While most researchers studying domestication focus on the period during which humans begin to grow a plant, Spengler explores in this study the processes in nature that have paved the way for domestication. Spengler suggests that understanding the process of evolution of large fruits in nature will help us understand the process of their domestication. "Seeing that fruits are evolutionary adaptations for seed dispersal, the key to understanding the evolution of fruits is to understand what animals ate in the past," he says.

Many fruit plants in the apple family (Rosaceae) have small fruits, such as cherries, raspberries and roses. These small fruits are easily swallowed by birds, which then disperse their seeds. However, some family trees, such as apples, pears, quinces and peaches, have evolved in the wild to become too big for a bird to disperse their seeds. Fossil and genetic evidence shows that these large fruits evolved several million years before humans began to grow them. So who did these big fruits evolve to attract?

Evidence suggests that large fruits are an evolutionary adaptation to attract large animals able to eat fruit and spread seeds. Some large mammals, such as bears and domesticated horses, eat apples and spread the seeds today. However, before the end of the last ice age, there were many more large mammals in the European landscape, such as wild horses and large deer. Evidence suggests that seed dispersal in wild relatives of the coarse apples has been low over the last ten millennia, with many of these animals extinct. The fact that wild apple populations appear to map glacial ice-cover areas also suggests that these plants did not move long distances or colonize new areas in the absence of their ice spreaders. seed of origin.

The trade along the Silk Road has probably allowed the development of the apple we know today

Wild apple populations were isolated after the end of the last ice age, until humans began to carry fruit across Eurasia, especially along the Silk Road. Once humans brought these lines of trees back into contact, bees and other pollinators did the rest of the work. The resulting hybrid offspring had larger fruit, common result of hybridization. Humans have noticed the largest fruit trees and corrected this trait by grafting and planting cuttings on the most favored trees. Thus, the apples that we know today have not been developed mainly through a long process of selection and propagation of the seeds of the most favored trees, but rather by hybridization and grafting. This process may have been relatively quick and some of its parts were probably unintentional. The fact that apple trees are hybrids and not "properly" domesticated is why we often end up with a wild apple tree when we plant an apple seed.

This study challenges the definition of "domestication" and demonstrates that there is no single model for explaining the evolution of plants in human culture.
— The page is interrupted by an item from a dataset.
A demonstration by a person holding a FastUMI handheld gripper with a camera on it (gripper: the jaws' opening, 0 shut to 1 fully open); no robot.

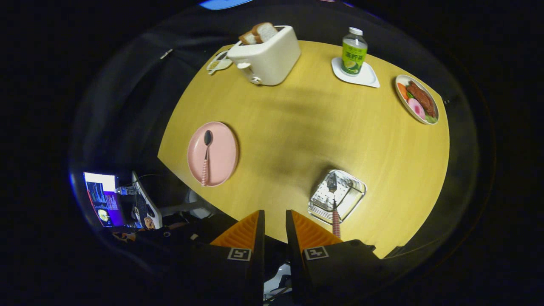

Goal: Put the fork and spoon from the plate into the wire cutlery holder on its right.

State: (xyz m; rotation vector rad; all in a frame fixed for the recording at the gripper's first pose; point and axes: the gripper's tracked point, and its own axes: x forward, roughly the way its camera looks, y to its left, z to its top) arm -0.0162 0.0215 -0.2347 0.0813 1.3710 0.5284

For some plants, domestication took millennia of culture and a selective pressure induced by humans – for other plants, hybridization caused a rapid morphological change. "The process of domestication is not the same for all plants and we still know little about the process in long-lived trees," notes Spengler. "When we study the domestication of plants, it is important that we examine past annual herbs, such as wheat and rice.There are hundreds of other domesticated plants on the planet, many of which have taken different routes to domestication. " In the end, the apple in your kitchen seems to owe its existence to megafaunal navigators and extinct Silk Road traders.